Check each line of the data below for the string "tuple", then state how many have it and nothing else.
[Entries shown Boundary: Start]
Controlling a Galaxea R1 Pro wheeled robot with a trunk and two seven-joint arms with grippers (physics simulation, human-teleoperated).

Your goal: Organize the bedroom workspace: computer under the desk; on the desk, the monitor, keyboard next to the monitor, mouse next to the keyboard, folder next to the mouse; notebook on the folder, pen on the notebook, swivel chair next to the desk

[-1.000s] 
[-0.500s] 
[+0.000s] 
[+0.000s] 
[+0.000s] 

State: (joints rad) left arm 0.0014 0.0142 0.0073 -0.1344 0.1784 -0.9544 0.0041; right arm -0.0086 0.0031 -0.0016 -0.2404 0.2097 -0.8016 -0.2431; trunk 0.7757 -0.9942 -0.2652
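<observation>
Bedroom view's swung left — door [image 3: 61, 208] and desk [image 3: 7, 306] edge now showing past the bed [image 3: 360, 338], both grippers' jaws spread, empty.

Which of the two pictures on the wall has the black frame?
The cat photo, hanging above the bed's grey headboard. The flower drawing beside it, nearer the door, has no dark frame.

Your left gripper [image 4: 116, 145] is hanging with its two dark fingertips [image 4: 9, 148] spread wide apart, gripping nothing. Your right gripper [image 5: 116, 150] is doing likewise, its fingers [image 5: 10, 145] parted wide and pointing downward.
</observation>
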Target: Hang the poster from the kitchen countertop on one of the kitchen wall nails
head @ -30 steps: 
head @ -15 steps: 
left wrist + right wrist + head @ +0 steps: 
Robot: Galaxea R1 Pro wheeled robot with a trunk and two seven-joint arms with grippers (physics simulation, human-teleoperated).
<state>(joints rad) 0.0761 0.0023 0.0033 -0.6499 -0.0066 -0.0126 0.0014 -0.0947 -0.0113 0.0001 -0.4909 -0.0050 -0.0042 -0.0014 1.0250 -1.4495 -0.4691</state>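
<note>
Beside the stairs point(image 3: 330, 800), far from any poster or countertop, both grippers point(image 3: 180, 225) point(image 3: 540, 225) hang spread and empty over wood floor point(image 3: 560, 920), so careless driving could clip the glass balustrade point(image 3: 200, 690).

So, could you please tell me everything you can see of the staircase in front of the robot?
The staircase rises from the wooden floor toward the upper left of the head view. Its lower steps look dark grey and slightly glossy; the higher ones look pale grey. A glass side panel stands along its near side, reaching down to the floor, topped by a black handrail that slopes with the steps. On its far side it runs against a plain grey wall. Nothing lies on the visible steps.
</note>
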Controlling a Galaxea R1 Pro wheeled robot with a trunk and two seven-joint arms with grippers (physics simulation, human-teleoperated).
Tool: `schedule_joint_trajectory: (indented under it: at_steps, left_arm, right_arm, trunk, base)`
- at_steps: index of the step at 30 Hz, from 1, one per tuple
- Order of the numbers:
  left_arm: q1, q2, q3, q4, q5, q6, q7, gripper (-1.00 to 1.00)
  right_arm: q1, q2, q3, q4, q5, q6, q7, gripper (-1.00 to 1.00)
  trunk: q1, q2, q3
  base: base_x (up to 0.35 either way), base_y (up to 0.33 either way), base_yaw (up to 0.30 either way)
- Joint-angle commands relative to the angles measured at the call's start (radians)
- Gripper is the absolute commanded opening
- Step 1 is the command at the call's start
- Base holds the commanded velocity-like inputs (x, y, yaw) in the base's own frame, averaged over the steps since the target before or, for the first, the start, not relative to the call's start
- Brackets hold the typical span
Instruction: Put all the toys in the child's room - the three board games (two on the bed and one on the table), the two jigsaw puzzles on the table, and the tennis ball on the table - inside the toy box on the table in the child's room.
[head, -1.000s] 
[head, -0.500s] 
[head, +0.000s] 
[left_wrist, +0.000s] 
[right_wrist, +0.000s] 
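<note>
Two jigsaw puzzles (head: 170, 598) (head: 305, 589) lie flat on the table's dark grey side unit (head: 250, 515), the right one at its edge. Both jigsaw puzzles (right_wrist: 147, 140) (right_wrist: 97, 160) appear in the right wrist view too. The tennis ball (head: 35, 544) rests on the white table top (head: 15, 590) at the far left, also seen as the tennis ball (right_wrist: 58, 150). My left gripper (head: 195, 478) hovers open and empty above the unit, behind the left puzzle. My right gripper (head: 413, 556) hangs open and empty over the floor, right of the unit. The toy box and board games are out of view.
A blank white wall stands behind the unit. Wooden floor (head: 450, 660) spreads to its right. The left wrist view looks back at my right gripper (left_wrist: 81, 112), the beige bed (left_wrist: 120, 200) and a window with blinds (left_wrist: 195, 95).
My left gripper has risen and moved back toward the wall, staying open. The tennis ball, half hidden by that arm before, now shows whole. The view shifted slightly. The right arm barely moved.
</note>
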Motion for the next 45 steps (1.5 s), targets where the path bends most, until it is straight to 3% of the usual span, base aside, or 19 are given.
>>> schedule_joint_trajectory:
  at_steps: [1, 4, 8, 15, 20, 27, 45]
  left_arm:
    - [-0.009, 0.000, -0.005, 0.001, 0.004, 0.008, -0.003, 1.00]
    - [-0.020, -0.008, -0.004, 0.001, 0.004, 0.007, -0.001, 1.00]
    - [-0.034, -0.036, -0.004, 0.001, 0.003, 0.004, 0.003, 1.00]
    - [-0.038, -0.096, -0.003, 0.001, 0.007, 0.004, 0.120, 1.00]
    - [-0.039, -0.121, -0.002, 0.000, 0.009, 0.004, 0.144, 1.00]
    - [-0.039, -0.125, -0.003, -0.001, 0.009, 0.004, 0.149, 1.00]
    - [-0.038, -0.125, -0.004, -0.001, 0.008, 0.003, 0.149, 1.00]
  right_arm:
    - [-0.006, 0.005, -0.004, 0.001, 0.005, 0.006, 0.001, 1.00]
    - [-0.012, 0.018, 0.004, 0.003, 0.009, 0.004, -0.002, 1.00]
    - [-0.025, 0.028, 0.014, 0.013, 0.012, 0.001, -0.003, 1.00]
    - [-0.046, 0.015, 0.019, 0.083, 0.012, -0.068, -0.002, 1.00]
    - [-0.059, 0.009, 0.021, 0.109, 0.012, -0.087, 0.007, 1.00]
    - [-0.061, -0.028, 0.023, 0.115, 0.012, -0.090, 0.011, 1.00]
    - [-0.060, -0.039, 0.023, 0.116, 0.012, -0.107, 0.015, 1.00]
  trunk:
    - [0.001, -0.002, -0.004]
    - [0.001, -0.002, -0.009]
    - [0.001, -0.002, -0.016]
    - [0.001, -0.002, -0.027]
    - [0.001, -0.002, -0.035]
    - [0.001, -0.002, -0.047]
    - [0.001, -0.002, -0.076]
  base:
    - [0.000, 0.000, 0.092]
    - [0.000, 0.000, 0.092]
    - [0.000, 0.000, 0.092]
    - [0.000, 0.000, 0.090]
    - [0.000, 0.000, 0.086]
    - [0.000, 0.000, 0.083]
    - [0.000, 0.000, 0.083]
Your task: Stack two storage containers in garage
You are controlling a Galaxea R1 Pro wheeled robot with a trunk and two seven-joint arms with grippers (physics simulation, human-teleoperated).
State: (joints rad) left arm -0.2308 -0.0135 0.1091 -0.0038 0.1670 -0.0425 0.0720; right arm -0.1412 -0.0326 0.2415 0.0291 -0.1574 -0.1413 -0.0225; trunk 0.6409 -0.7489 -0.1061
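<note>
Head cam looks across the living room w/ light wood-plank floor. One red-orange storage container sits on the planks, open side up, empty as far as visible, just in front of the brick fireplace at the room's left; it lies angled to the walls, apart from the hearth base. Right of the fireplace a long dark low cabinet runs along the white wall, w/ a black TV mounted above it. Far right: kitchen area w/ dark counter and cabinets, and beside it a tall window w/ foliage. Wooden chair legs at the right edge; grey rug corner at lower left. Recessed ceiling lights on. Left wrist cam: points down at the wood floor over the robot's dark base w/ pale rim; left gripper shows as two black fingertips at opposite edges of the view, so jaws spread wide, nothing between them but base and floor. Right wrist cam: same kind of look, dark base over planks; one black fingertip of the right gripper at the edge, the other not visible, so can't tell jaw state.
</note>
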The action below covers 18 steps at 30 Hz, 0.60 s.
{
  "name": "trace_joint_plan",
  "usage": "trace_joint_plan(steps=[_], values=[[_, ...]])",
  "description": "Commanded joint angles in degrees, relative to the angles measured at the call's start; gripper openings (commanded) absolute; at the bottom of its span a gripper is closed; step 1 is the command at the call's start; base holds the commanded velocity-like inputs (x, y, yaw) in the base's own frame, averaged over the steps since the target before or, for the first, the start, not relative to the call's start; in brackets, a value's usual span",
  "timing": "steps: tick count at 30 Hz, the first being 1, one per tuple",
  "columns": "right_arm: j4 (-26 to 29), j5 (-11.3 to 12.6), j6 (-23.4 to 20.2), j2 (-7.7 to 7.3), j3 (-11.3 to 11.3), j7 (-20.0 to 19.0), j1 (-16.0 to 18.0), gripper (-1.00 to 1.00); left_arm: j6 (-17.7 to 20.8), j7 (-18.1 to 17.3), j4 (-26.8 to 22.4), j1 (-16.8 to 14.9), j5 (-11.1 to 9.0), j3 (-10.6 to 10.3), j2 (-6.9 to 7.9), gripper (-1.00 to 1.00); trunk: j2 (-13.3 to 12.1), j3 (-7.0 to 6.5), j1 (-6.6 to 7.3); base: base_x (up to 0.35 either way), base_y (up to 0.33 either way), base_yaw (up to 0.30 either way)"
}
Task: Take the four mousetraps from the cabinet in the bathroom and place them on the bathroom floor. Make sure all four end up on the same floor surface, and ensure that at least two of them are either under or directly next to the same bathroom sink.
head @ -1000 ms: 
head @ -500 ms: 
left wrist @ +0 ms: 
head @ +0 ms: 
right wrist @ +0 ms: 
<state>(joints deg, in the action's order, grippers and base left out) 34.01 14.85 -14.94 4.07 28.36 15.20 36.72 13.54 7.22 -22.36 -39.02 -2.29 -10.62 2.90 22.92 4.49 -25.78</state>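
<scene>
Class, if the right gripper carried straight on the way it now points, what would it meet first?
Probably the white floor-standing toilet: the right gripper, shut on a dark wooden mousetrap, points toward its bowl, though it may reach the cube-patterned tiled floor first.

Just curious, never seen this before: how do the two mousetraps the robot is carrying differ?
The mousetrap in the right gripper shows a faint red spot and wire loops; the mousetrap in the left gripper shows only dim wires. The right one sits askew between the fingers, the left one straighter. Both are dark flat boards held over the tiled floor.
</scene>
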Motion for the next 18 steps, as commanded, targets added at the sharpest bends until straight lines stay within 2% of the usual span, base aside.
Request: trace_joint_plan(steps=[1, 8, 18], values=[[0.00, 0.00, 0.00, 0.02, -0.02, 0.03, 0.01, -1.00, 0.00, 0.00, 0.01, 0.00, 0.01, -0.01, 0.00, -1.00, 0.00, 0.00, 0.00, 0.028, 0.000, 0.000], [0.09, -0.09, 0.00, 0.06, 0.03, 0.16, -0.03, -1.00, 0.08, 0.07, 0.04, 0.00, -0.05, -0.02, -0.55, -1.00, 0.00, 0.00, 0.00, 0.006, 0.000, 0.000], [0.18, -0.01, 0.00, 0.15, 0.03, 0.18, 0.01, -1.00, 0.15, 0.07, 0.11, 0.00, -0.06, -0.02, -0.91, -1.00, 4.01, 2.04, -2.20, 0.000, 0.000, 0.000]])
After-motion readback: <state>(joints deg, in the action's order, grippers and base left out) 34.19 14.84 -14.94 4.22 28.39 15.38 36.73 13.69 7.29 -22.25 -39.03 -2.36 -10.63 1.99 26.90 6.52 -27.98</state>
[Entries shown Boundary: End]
→ **Solved exercise**
2